Amundi: meet the new head of global equities

Amundi's Nicholas Melhuish talks fresh starts, investment goals and his selective approach to meeting companies

French investment giant Amundi moved its global equities business to London last year. The firm, which has €844 bn ($963 bn) in assets under management, handed the job of developing the new team to Nicholas Melhuish, who joined Amundi in 2014 after several years at UBS Global Asset Management, where he served as head of global equities.

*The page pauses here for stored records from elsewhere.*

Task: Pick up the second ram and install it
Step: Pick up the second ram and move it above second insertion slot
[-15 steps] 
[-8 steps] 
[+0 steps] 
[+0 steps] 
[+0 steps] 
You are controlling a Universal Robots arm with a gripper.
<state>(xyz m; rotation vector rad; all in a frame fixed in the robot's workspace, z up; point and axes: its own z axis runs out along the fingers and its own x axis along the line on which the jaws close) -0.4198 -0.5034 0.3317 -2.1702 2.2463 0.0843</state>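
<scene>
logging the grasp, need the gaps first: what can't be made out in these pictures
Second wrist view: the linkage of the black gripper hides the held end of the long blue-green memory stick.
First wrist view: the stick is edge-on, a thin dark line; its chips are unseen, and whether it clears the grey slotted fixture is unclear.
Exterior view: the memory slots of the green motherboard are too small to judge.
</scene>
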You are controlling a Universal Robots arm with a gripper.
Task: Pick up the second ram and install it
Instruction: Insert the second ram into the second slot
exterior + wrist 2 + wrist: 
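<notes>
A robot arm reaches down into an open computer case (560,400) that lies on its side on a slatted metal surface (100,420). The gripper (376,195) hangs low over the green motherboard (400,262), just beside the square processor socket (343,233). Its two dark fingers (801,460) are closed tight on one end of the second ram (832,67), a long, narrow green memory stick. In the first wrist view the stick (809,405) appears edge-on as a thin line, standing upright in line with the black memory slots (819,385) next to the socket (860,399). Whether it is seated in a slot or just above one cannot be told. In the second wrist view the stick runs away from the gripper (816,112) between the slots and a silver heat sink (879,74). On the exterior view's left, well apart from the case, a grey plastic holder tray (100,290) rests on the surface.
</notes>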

Prior to that, he held various positions at Nicholas-Applegate Capital Management, Putnam Investments and Schroder Investment Management.

Nicholas Melhuish, Amundi

Nicholas Melhuish, Amundi
‘I tell my team, if you don’t really want to see a company, don’t waste its time and yours’

You were hired to develop the equity management capability – can you elaborate on that?

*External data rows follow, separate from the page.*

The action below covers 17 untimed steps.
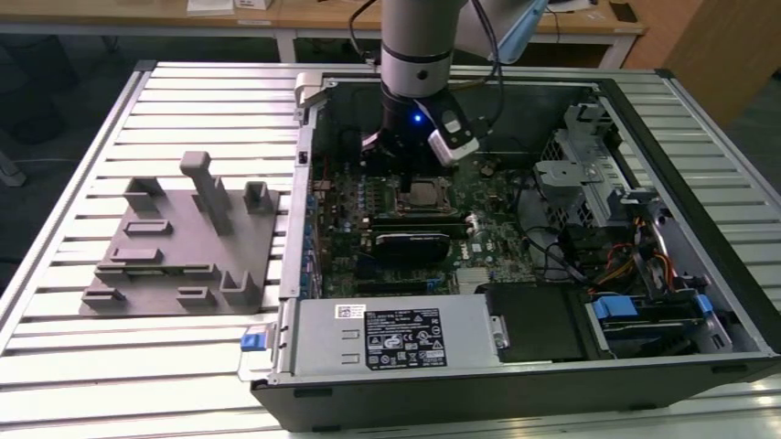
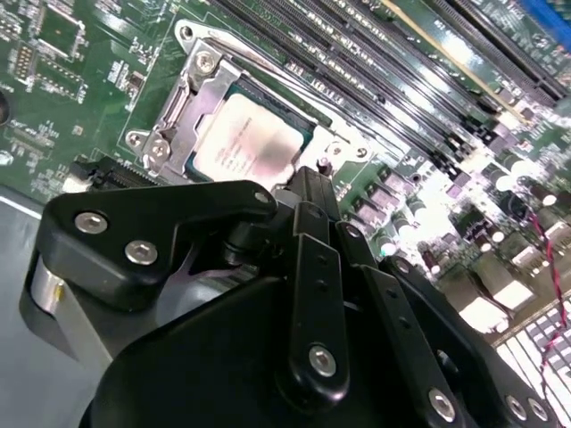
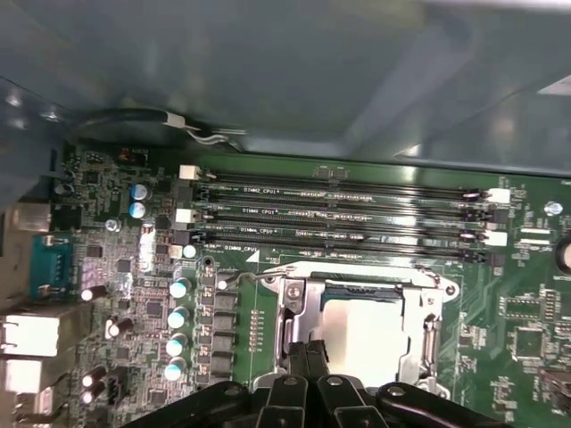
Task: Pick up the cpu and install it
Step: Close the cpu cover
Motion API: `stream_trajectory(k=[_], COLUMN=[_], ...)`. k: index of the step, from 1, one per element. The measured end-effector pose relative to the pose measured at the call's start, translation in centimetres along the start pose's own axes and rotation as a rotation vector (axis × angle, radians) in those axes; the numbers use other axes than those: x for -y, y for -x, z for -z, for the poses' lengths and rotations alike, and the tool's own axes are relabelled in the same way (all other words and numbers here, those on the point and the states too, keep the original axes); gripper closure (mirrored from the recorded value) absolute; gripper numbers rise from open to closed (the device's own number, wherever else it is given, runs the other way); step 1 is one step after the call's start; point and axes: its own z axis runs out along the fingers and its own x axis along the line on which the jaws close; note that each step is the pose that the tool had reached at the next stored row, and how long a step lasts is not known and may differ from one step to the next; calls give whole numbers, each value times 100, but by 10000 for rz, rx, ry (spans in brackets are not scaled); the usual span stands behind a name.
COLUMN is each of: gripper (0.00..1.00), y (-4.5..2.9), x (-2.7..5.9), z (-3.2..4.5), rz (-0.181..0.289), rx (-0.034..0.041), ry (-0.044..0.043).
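Evidently the pick-up part of the task is done. The cpu (image 1: 425,192) lies inside the open computer case (image 1: 683,302) on the motherboard (image 1: 354,201). That is a little above the centre of the exterior view, well apart from the grey fixture block (image 1: 183,247) on the bench (image 1: 208,96) at the exterior view's left.

Seating: in both wrist views the cpu (image 2: 248,143) (image 3: 366,339) sits flat within the metal socket frame (image 2: 169,120), silvery top up, with no corner visibly raised. Judgement: placement into the socket looks complete. You cannot settle from these views whether the retention plate and its lever are locked down, so log that as the open item.

Fingers: in the first wrist view the fingers (image 3: 299,357) are pressed together with nothing between them. The second wrist view agrees, showing the fingers (image 2: 314,192) as one narrow closed tip. They grasp nothing, and the cpu is not in their hold.

Relation: the closed tip stands over the edge of the socket frame, just beside one corner of the cpu, on the side away from the memory slots (image 3: 339,214). You cannot tell whether the tip touches the frame or the chip or hangs just above them. In the exterior view the arm (image 1: 415,55) comes down from the upper centre of the frame, directly over the socket area.
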Motion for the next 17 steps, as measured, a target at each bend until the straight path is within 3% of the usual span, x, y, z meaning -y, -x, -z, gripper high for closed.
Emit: stream_trajectory(k=[7,17], gripper=[89,89], y=[23,278], x=[1,12], z=[18,12], rz=[1,0], rx=[-2,-1], ry=[-2,-1])
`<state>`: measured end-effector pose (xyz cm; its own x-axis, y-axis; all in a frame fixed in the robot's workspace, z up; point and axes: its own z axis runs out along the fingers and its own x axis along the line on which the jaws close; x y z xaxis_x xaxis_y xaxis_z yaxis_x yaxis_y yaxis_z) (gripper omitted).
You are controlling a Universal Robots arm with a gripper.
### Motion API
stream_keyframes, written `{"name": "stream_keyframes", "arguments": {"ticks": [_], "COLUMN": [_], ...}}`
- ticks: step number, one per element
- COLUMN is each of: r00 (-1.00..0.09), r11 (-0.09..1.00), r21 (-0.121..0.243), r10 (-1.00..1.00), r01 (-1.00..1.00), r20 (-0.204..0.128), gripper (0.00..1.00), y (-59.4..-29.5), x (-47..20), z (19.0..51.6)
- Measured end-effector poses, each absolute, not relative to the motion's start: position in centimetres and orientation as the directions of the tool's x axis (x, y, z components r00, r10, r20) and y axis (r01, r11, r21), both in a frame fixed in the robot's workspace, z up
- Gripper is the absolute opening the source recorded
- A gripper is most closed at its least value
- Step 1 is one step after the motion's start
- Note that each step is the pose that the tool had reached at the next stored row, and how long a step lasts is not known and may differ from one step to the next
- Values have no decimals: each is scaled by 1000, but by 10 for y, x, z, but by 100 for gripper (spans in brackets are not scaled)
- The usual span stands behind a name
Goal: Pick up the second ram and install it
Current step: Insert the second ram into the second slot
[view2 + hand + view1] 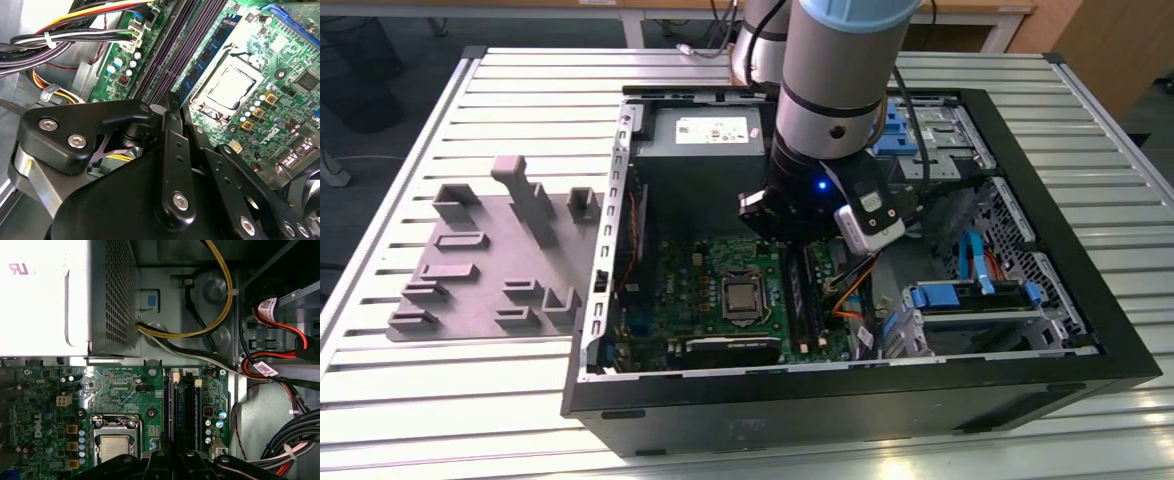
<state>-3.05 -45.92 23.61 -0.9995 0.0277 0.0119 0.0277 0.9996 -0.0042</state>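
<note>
Down inside the computer case, the gripper has its fingers pressed together, seemingly clenched on the second ram — a thin dark stick standing in the memory slots beside the processor on the motherboard. Judging by this, pickup is done and seating is underway. The fixture plate sits beyond the case's side wall.

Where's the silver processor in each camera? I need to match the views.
Exterior view: processor mid-motherboard, on the exterior view's left of the memory slots.
First wrist view: processor beside the slots.
Second wrist view: processor beside the slots.
Shared landmark: the memory slots.
</note>
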Motion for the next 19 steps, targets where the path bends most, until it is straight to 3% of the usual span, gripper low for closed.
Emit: {"name": "stream_keyframes", "arguments": {"ticks": [19], "r00": [-999], "r11": [999], "r21": [0], "r10": [34], "r01": [34], "r20": [13], "gripper": [14], "y": [-466], "x": [-29], "z": [226]}}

We had a global equity product based in Paris but we decided it made more sense to locate it in London, partly because we get a more consistent flow of companies coming through and partly because it’s a much more natural financial center for a global equity business. So we put together a team last year, moving some people over from Paris and also making a few hires. There are now six of us plus an intern here in London. Total investment headcount at Amundi is around 750 so we are a very small team – but an important one strategically.

Amundi has investment offices in Paris, London and Asia. Can you explain what each office does?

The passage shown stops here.